━━━━━ AVAILABLE DATA
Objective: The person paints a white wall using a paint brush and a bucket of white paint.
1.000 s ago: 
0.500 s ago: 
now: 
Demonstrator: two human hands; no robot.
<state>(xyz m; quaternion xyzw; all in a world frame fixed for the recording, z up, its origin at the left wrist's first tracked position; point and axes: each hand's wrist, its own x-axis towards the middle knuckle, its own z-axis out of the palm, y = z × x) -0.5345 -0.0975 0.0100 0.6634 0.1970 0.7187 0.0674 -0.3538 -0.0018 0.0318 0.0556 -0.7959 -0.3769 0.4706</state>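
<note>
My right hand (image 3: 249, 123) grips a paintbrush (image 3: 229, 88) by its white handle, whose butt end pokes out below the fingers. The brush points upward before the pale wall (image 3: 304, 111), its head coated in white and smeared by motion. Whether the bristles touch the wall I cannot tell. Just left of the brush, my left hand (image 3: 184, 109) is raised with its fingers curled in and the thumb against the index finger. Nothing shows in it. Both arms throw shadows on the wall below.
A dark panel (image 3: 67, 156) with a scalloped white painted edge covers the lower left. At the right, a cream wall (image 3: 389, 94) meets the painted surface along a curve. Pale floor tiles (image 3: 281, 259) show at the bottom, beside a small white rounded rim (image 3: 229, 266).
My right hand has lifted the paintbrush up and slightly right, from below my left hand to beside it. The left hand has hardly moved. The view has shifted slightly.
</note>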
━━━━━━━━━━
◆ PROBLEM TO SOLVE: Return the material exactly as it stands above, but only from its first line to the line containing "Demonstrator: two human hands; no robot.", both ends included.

◆ ANSWER TO THE PROBLEM:
Objective: The person paints a white wall using a paint brush and a bucket of white paint.
1.000 s ago: 
0.500 s ago: 
now: 
Demonstrator: two human hands; no robot.

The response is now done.